## What to produce
For this exercise, repeat the listing below from its first line through the line containing "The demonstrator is", exactly as written.
BEGIN Stored data
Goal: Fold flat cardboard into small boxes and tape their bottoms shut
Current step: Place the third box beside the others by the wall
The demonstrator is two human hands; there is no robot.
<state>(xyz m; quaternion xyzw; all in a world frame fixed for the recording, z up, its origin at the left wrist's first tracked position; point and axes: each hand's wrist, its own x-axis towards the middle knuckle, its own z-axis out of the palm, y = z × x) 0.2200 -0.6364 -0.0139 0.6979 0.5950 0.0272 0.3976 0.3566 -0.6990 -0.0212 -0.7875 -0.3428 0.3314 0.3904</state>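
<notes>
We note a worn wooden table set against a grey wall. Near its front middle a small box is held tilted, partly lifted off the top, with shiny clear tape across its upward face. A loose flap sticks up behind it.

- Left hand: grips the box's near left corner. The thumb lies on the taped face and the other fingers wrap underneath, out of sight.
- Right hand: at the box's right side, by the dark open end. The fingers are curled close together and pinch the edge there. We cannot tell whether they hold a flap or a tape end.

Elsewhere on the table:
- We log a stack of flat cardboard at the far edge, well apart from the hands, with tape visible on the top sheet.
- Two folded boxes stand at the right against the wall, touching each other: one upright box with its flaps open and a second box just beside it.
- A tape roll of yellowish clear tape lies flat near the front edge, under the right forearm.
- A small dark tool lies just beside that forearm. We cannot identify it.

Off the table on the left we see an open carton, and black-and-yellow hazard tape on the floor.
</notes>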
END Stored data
## Solution to this problem
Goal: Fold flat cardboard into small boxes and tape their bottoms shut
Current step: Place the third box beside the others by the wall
The demonstrator is two human hands; there is no robot.

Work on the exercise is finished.